### SOURCE MATERIAL:
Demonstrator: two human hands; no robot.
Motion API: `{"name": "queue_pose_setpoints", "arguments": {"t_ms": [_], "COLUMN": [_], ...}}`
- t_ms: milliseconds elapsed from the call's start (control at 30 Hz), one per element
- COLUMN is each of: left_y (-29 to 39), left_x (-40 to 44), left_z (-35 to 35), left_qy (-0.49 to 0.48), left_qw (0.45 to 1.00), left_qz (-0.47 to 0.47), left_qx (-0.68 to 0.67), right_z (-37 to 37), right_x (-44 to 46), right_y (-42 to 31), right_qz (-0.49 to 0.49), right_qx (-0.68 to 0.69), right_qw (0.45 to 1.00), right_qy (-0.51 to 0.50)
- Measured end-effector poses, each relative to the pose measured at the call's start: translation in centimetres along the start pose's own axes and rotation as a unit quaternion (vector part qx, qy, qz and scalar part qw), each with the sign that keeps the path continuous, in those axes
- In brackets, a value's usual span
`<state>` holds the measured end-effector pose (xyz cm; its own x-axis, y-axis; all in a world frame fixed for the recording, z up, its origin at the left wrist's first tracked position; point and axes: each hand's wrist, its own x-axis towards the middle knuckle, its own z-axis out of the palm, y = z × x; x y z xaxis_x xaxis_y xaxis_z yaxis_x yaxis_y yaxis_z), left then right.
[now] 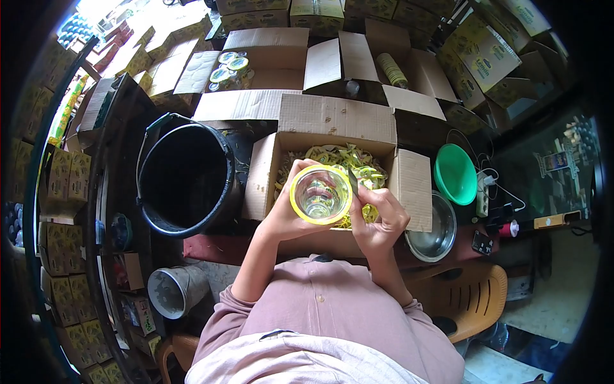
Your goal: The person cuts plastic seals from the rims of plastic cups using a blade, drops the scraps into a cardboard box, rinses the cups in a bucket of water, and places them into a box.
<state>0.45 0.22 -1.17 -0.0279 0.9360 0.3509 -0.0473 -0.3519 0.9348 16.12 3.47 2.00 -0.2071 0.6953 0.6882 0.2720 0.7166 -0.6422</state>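
Head view, as I see it remotely. L. hand (286, 203) wraps a clear cup (320, 200) w/ yellow rim, mouth turned twd. the cam; its fingers curl abt. the cup's outer wall, tips partly hidden behind it, so I can't tell how far apart they are. R. hand (382, 216) has thumb & forefinger pinching a thin dark strip (353, 182), blade-like, at the cup's right edge; remaining fingers curl twd. the palm. Cup is held up in front of the torso, approx. mid-view, over the near part of an open carton (337, 120).

Surroundings: carton holds yellow-green scraps (339, 155), partly masked for me by cup & hands. Its R. flap (414, 185) sticks out just beyond the R. hand & overlaps the clear bowl (440, 238); its L. flap (261, 182) stands betw. the carton & a lg. black bucket (185, 176). Green bowl (455, 174) sits to the R., nr. a white cable (510, 195). Farther back: L. carton w/ lidded jars (230, 69), R. carton w/ a cup stack (392, 70). Lower L.: grey bucket (176, 291); lower R.: brown chair (476, 297). Printed boxes (64, 243) line the far L. side.
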Motion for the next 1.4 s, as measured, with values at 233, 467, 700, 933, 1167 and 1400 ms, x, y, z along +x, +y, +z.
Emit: {"name": "queue_pose_setpoints", "arguments": {"t_ms": [233, 467, 700, 933, 1167, 1400], "left_y": [0.2, 0.5, 0.3, 0.4, 0.5, 0.3], "left_x": [-0.1, 0.4, 0.0, -0.1, -0.1, -0.3], "left_z": [-0.4, 0.1, 0.7, 0.8, 1.2, 1.0], "left_qy": [-0.075, -0.006, 0.034, 0.031, 0.038, 0.01], "left_qw": [0.997, 1.0, 0.999, 0.999, 0.998, 0.999], "left_qz": [-0.012, -0.002, 0.024, 0.02, 0.011, -0.002], "left_qx": [0.018, -0.023, -0.029, -0.029, -0.045, -0.034], "right_z": [0.1, -0.1, 0.2, 0.4, 0.4, 0.4], "right_x": [0.2, 0.4, -0.2, -0.6, -1.1, -0.7], "right_y": [0.4, 0.2, 0.0, -0.2, -0.6, -0.4], "right_qz": [0.0, 0.01, 0.002, -0.009, -0.024, -0.024], "right_qx": [0.02, -0.011, -0.025, -0.034, -0.057, -0.061], "right_qw": [1.0, 1.0, 0.999, 0.998, 0.996, 0.996], "right_qy": [-0.005, 0.004, 0.041, 0.047, 0.059, 0.068]}}
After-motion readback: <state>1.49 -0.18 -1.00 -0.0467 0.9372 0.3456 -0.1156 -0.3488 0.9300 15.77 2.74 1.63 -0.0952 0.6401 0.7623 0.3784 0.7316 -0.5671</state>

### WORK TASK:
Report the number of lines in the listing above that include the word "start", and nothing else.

### ANSWER SECTION:
2